WHAT IS REQUIRED
Given the listing below, reproduce all of it exactly.

RECORDED DATA
-- Opening Marker --

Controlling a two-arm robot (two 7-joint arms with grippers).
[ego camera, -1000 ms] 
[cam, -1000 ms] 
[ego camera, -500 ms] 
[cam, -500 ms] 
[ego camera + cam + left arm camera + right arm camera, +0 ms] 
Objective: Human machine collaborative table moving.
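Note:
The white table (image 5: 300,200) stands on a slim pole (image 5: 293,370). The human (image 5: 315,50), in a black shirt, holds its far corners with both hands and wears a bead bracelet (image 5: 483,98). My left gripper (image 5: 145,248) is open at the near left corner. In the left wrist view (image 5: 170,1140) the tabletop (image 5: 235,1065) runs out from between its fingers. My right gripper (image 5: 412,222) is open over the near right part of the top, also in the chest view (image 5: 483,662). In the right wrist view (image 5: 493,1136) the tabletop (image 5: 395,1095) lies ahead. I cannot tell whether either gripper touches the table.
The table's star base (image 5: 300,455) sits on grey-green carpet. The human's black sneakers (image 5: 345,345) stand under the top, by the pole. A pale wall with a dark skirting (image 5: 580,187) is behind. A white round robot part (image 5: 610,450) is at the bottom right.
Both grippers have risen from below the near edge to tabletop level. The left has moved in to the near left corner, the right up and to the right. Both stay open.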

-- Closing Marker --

ANSWER TO THE PROBLEM
Controlling a two-arm robot (two 7-joint arms with grippers).
[ego camera, -1000 ms] 
[cam, -1000 ms] 
[ego camera, -500 ms] 
[cam, -500 ms] 
[ego camera + cam + left arm camera + right arm camera, +0 ms] 
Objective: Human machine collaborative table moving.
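Note:
The white table (image 5: 300,200) stands on a slim pole (image 5: 293,370). The human (image 5: 315,50), in a black shirt, holds its far corners with both hands and wears a bead bracelet (image 5: 483,98). My left gripper (image 5: 145,248) is open at the near left corner. In the left wrist view (image 5: 170,1140) the tabletop (image 5: 235,1065) runs out from between its fingers. My right gripper (image 5: 412,222) is open over the near right part of the top, also in the chest view (image 5: 483,662). In the right wrist view (image 5: 493,1136) the tabletop (image 5: 395,1095) lies ahead. I cannot tell whether either gripper touches the table.
The table's star base (image 5: 300,455) sits on grey-green carpet. The human's black sneakers (image 5: 345,345) stand under the top, by the pole. A pale wall with a dark skirting (image 5: 580,187) is behind. A white round robot part (image 5: 610,450) is at the bottom right.
Both grippers have risen from below the near edge to tabletop level. The left has moved in to the near left corner, the right up and to the right. Both stay open.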

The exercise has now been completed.